In June, McAleer’s first opportunity for Stout scholarship came: the literary editor of the Boston Globe was going on vacation and asked McAleer to cover the “World of Writers” Sunday column while he was away. McAleer immediately typed a letter to his friend of two months: here was “a great chance to say something nice about Rex Stout and his new book, and all the books that came before it.”7 McAleer enclosed a page of seventeen questions and said he would be much obliged for the answers—if Stout decided “to bother with it” (Appendix A).

The deadline for the Globe article approached. McAleer had not heard from Stout. Pressed for time, McAleer reluctantly sent off a piece about writers and their tendency to have bad relationships with their fathers, entitled, “My son—ugh!—the author.”8 He had a “hunch” Stout had responded to the questions and that the letter was stuck in transit.9 The unavoidable delays of postal delivery—at a time before email—prevented him from writing about someone he’d always enjoyed reading, someone with whom he was now enjoying a correspondence.

McAleer’s hunch was right. A few days after McAleer submitted the Globe piece, Stout’s response arrived. The letter, a half-page only half-full of type, didn’t waste a word. “Dear Mr. McAleer,” he wrote,

The easiest way to answer your questions was to number them and use another sheet, so I did. If you do the piece may I have four or five copies?

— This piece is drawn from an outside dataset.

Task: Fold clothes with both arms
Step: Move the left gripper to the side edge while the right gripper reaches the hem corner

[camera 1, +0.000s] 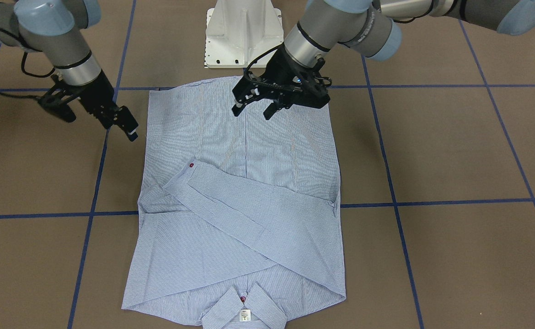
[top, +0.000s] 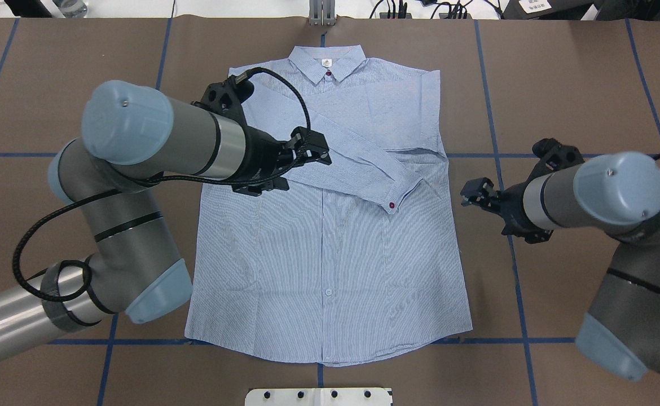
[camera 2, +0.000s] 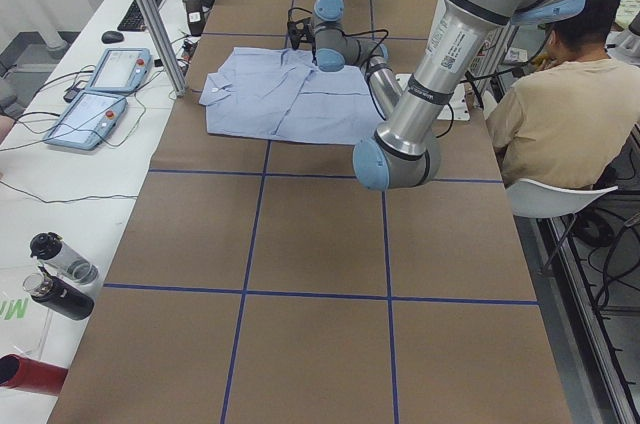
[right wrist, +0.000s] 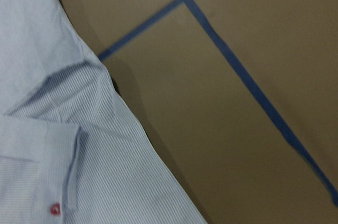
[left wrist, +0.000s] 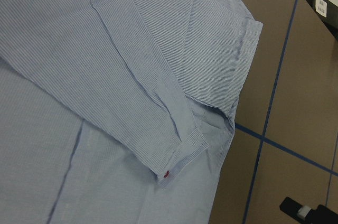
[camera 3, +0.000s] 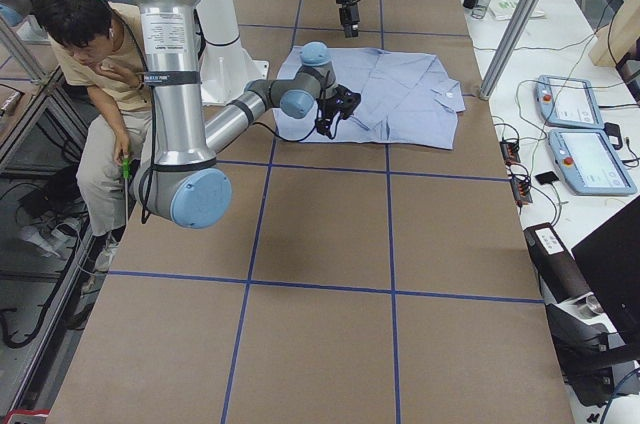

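Shirt (top: 330, 270) is lying flat, front up and buttoned, pretty much dead centre on the brown table (top: 578, 84). Going by the overhead view, the collar (top: 348, 61) is at 12 o'clock. The hem is at 6 o'clock, toward the white pedestal base (top: 319, 396).

Both sleeves are folded in over the chest. The top one runs diagonally from about 10 o'clock down to 4 o'clock. Its cuff (top: 402, 194), with a red button (top: 392, 207), ends close to the shirt's 3 o'clock edge. The other sleeve comes in from the 3 o'clock side and sits underneath, so only part of it shows up near 1 o'clock.

Left gripper (camera 1: 252, 111) hangs above the shirt, around 10 o'clock from its middle, over the folded sleeve. Its fingers are spread wide with nothing between them, and it doesn't look like it's touching the fabric.

Right gripper (top: 473, 193) is off the cloth, over bare table just beside the 3 o'clock edge and about level with that cuff. Its fingers look parted and empty, though the angle isn't great. The right wrist camera only shows the shirt's edge, the cuff button and the blue tape lines (top: 491, 113) on the table.

In the side views, a person in a beige top (camera 2: 560, 104) is sitting by the robot's base.
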Robot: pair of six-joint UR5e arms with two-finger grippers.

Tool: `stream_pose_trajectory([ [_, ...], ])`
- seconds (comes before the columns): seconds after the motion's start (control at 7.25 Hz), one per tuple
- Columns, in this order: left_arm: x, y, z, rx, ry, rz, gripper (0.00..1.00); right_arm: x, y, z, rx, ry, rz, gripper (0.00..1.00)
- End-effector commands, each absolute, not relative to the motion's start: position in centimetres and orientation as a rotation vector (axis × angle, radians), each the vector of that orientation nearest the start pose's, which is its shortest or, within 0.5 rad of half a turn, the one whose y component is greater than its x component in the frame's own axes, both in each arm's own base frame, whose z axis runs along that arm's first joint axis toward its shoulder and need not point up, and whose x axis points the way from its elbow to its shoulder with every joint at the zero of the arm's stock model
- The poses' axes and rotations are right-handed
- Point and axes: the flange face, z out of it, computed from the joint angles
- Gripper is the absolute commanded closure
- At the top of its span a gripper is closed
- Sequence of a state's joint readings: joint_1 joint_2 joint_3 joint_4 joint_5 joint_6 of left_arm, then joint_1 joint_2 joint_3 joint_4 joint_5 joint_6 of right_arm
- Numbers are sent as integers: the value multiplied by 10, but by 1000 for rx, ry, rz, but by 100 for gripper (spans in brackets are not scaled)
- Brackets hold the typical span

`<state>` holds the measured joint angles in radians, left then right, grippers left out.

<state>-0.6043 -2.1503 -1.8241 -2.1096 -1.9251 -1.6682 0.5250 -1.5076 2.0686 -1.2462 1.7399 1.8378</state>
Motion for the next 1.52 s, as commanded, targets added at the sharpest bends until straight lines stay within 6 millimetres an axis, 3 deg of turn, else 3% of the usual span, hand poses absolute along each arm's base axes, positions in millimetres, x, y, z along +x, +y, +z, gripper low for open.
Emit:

He noted McAleer’s effusive letter-writing style:

Of course I would like to comment at length on things in your letters -- the doom of Joe Haughey and the desk that belonged to Oliver Wendell Holmes, Jr.-- but there are nineteen things that need doing in the garden and I have a date for a chess game two hours from now.”10

McAleer was beginning to see that Stout’s “leanness” of style, as he had described the writer’s prose, manifested itself in his correspondence as well. Stout’s answers to the questionnaire were equally succinct (Appendix A). McAleer, however, was unfazed: “the almost epigrammatic terseness of your answers to my questionnaire poses no problem either. There is Stoutian whimsy there which I can turn to good advantage.”11

McAleer did eventually publish the intended Globe article a year later, in simulated interview style, which he entitled, “Rex Stout writing number 70 at 83.”12 The article combined the original questionnaire responses with other information McAleer picked up in letters. It began with McAleer proclaiming that the prolific Stout was still going strong: he was at work on a new Nero Wolfe novel. It ended with a query from the original questionnaire, which, given it’s placement in the article, apparently was important to McAleer: he wanted to know if writer had ever considered an autobiography. Stout’s response—the last words in the article ended—was a clear and unequivocal no. “Any man who writes an autobiography,” Stout said, “thinks too much of himself.”